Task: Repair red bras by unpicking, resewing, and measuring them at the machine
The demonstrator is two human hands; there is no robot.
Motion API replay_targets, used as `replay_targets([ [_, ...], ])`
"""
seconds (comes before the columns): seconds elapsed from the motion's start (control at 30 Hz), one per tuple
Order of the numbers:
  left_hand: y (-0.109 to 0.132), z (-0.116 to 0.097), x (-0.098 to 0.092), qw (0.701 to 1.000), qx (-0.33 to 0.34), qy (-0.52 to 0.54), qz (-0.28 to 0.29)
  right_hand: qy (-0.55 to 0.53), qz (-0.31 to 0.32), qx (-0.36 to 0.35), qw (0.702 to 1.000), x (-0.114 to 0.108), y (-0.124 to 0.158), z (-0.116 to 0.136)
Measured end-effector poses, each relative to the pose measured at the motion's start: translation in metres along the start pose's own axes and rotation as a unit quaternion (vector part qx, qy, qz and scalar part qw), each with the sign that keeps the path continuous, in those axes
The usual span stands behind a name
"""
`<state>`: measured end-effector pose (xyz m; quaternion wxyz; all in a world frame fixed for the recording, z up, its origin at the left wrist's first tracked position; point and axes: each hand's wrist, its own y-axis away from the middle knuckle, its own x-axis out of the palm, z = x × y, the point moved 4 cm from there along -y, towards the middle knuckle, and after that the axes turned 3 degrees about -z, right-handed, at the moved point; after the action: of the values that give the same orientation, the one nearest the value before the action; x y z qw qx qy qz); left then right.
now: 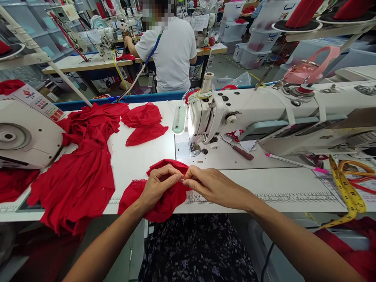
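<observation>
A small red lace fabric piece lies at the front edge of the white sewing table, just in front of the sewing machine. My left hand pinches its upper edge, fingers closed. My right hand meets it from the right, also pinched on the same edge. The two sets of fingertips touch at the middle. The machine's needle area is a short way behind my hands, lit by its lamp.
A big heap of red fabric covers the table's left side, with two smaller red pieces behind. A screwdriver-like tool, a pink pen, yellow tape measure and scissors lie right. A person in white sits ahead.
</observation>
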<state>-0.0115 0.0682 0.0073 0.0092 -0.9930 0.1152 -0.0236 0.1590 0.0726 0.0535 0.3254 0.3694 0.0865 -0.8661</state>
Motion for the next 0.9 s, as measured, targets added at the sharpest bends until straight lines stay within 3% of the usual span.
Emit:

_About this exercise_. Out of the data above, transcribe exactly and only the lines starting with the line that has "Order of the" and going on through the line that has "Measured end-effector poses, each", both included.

_Written solution_.
Order of the numbers:
  left_hand: y (-0.109 to 0.132), z (-0.116 to 0.097), x (-0.098 to 0.092), qw (0.701 to 1.000), qx (-0.33 to 0.34), qy (-0.52 to 0.54), qz (-0.28 to 0.29)
  right_hand: qy (-0.55 to 0.53), qz (-0.31 to 0.32), qx (-0.36 to 0.35), qw (0.702 to 1.000), x (-0.114 to 0.108), y (-0.124 to 0.158), z (-0.116 to 0.136)
Measured end-effector poses, each relative to the pose measured at the motion's start: translation in metres along the start pose's own axes and rotation as a unit quaternion (vector part qx, qy, qz and scalar part qw), each with the sign that keeps the path continuous, in those axes

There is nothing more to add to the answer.